- TRY IT:
Omit the pictures and output every entry below exactly as written.

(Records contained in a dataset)

::::

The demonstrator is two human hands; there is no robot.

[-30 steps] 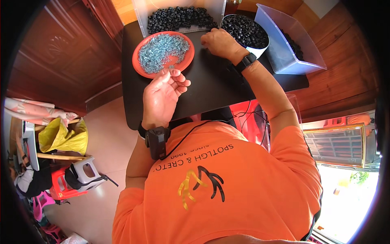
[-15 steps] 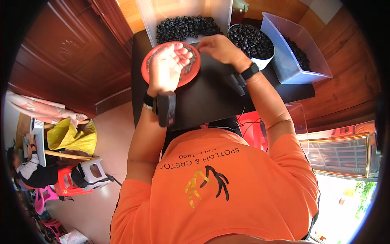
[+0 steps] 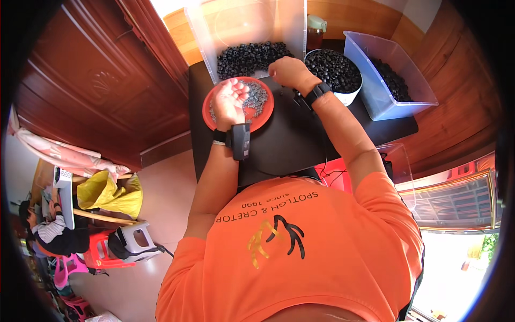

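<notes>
Black surface (image 3: 300, 145) against wood-panelled wall. Red dish (image 3: 260, 115) of small grey metal bits at left edge; left hand (image 3: 232, 97) over it, fingers curled, grasp unclear. Right hand (image 3: 287, 72) clenched beside clear tray (image 3: 241, 27) of black rings; white bucket (image 3: 348, 96), blue-tinted bin (image 3: 375, 99) further right.

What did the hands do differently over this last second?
The left hand went from hovering palm-up near the body to reaching over the red dish of small grey pieces. The right hand stayed at the black rings. Containers did not move on the table.
</notes>
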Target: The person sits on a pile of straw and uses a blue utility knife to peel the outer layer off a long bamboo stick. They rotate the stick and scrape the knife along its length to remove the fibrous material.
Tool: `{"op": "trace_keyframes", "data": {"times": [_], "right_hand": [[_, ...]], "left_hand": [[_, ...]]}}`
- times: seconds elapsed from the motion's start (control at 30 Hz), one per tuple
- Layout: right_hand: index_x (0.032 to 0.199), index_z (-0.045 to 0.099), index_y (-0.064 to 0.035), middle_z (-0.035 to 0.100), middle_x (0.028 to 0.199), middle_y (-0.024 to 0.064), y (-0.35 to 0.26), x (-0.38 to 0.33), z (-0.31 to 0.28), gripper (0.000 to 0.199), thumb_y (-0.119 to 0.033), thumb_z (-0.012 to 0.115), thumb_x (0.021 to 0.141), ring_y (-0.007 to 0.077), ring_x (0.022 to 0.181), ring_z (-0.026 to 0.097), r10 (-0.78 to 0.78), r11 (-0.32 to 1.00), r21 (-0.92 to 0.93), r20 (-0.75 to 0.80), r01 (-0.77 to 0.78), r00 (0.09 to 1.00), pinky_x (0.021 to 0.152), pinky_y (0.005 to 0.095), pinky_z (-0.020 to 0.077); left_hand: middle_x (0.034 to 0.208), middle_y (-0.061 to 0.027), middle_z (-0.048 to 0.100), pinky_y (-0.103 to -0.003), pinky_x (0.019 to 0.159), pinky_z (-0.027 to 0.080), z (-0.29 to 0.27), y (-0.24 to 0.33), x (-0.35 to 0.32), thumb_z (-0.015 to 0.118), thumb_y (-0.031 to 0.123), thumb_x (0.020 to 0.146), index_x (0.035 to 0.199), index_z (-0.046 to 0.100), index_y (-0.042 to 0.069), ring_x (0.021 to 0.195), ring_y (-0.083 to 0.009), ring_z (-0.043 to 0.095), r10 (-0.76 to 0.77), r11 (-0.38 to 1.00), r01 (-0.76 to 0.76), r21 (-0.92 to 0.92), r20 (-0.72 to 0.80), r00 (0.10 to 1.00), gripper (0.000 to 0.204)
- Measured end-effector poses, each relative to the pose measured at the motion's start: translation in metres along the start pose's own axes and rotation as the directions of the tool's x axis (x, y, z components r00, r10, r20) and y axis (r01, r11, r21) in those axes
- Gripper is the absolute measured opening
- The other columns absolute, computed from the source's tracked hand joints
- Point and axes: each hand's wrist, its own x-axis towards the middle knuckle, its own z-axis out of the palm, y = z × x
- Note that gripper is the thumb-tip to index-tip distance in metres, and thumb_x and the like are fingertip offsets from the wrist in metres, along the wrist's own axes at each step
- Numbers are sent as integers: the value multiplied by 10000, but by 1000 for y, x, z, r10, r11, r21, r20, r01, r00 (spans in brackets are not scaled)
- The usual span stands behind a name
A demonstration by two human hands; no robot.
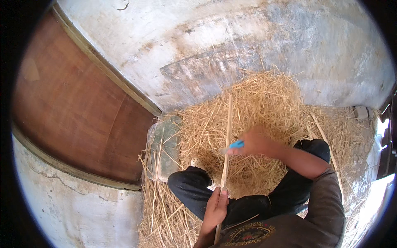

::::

- WRITTEN RESPONSE:
The demonstrator is two human hands; there is no robot.

[-30 steps] 
[-15 steps] 
[+0 steps] 

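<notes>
Black surface (image 3: 300, 145) against wood-panelled wall. Red dish (image 3: 260, 115) of small grey metal bits at left edge; left hand (image 3: 232, 97) over it, fingers curled, grasp unclear. Right hand (image 3: 287, 72) clenched beside clear tray (image 3: 241, 27) of black rings; white bucket (image 3: 348, 96), blue-tinted bin (image 3: 375, 99) further right.

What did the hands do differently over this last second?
The left hand went from hovering palm-up near the body to reaching over the red dish of small grey pieces. The right hand stayed at the black rings. Containers did not move on the table.
</notes>
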Target: The person sits on a pile of straw and uses a blue utility knife to peel the outer layer off a long bamboo stick. They rotate the stick and scrape the knife along its length to remove the fibrous material.
Tool: `{"op": "trace_keyframes", "data": {"times": [_], "right_hand": [[_, ...]], "left_hand": [[_, ...]]}}`
- times: seconds elapsed from the motion's start (control at 30 Hz), one per tuple
- Layout: right_hand: index_x (0.032 to 0.199), index_z (-0.045 to 0.099), index_y (-0.064 to 0.035), middle_z (-0.035 to 0.100), middle_x (0.028 to 0.199), middle_y (-0.024 to 0.064), y (-0.35 to 0.26), x (-0.38 to 0.33), z (-0.31 to 0.28), gripper (0.000 to 0.199), thumb_y (-0.119 to 0.033), thumb_z (-0.012 to 0.115), thumb_x (0.021 to 0.141), ring_y (-0.007 to 0.077), ring_x (0.022 to 0.181), ring_z (-0.026 to 0.097), r10 (-0.78 to 0.78), r11 (-0.32 to 1.00), r21 (-0.92 to 0.93), r20 (-0.75 to 0.80), r01 (-0.77 to 0.78), r00 (0.09 to 1.00), pinky_x (0.021 to 0.152), pinky_y (0.005 to 0.095), pinky_z (-0.020 to 0.077); left_hand: middle_x (0.034 to 0.208), middle_y (-0.061 to 0.027), middle_z (-0.048 to 0.100), pinky_y (-0.103 to -0.003), pinky_x (0.019 to 0.159), pinky_z (-0.027 to 0.080), z (-0.29 to 0.27), y (-0.24 to 0.33), x (-0.35 to 0.32), thumb_z (-0.015 to 0.118), thumb_y (-0.031 to 0.123), thumb_x (0.020 to 0.146), index_x (0.035 to 0.199), index_z (-0.046 to 0.100), index_y (-0.042 to 0.069), ring_x (0.021 to 0.195), ring_y (-0.083 to 0.009), ring_z (-0.043 to 0.095), r10 (-0.76 to 0.77), r11 (-0.38 to 1.00), r01 (-0.76 to 0.76), r21 (-0.92 to 0.92), r20 (-0.72 to 0.80), r00 (0.10 to 1.00), gripper (0.000 to 0.204)
- Measured end-effector poses, each relative to the pose measured at the motion's start: translation in metres along the start pose's own axes and rotation as the directions of the tool's x axis (x, y, z components r00, r10, r20) and y axis (r01, r11, r21) in those axes
- Gripper is the absolute measured opening
- The other columns absolute, computed from the source's tracked hand joints
- Point and axes: each hand's wrist, its own x-axis towards the middle knuckle, its own z-axis out of the palm, y = z × x
- Note that gripper is the thumb-tip to index-tip distance in metres, and thumb_x and the like are fingertip offsets from the wrist in metres, along the wrist's own axes at each step
- Numbers are sent as integers: the value multiplied by 10000, but by 1000 for y, x, z, r10, r11, r21, r20, r01, r00 (spans in brackets are not scaled)
- The usual span stands behind a name
A demonstration by two human hands; no robot.

The output is finished.